常老爷心里也明白,自己并没有得罪薛蕙太多,薛蕙只怕是冲着孔掌柜而来。

常老爷这段时间挺重用孔掌柜,打孔掌柜的脸就是打他的脸。若今天来的是旁人,他必然不会容许别人这么羞辱空掌柜,定然要搬出府城的常家来压人。

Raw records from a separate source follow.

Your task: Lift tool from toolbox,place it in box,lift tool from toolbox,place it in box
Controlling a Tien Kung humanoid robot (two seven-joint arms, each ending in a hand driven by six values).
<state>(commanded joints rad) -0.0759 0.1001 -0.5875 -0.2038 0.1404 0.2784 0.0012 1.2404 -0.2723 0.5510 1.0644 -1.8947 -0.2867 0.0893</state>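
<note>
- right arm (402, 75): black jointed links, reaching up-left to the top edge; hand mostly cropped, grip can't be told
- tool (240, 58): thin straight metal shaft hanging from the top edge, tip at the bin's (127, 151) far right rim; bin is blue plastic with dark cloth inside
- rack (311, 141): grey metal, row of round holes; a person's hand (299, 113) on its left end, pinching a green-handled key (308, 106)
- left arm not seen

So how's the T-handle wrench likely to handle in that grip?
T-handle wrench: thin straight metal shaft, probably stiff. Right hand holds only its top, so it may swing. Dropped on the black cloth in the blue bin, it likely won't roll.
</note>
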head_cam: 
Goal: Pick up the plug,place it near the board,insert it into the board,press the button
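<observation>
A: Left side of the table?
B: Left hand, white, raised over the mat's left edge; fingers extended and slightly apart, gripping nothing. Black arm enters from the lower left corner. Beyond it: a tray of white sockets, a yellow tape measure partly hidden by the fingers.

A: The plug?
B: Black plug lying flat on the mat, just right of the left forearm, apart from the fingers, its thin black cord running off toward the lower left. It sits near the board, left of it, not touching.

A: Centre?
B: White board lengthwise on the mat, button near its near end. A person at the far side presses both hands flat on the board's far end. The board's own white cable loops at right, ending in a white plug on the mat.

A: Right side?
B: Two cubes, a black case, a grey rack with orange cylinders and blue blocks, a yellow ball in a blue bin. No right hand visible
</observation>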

只是今天来的这人是薛蕙,前些日子凉粮铺的事情闹得沸沸扬扬,薛蕙与王府似乎有些什么关系,常老爷自然也就歇了搬府城常家出来的心思,任由薛蕙拿孔掌柜出气。

“常老爷约我出来不知为何事啊。”

说完了孔掌柜的事儿,想必常老爷听明白了什么,薛蕙这才故作不知的问。

常老爷扯了扯嘴角笑着说,“还不是为了那布铺的事,还请薛蕙姑娘高抬贵手放我这一马。”

“好说好说。”薛蕙笑着瞥了孔掌柜一眼,“这得看常老爷的诚意如何了。”

常老爷哪能不明白薛蕙的意思,当即就不住地点头,“薛蕙姑娘放心,必然会让你满意。”

孔掌柜面如死灰,他知道这一次他再难翻身。

薛蕙原本就不是专门做布料生意的,在常老爷表达了诚意之后,薛蕙自然也没有紧追着不放,便将那布铺关了门。

那时候距离布铺的开门也不过,过了十几日而已,布铺的生意正红火,谁也没有想到,突然就关门歇业了,等了几日也没有再开门,百姓们这才接受了布铺关门的事实。

那些买到布料的百姓不禁庆幸,幸亏自己早早买了布料,这个价格买到就是赚到。

很快就进入了四月份。

四月初的时候,过了那一阵寒潮,天气渐渐暖和起来,张老爷徐员外以及府城的老周等粮商们全都盯着薛蕙与薛蕙地粮铺。他们明白,这个月将是决定他们生死的一个月。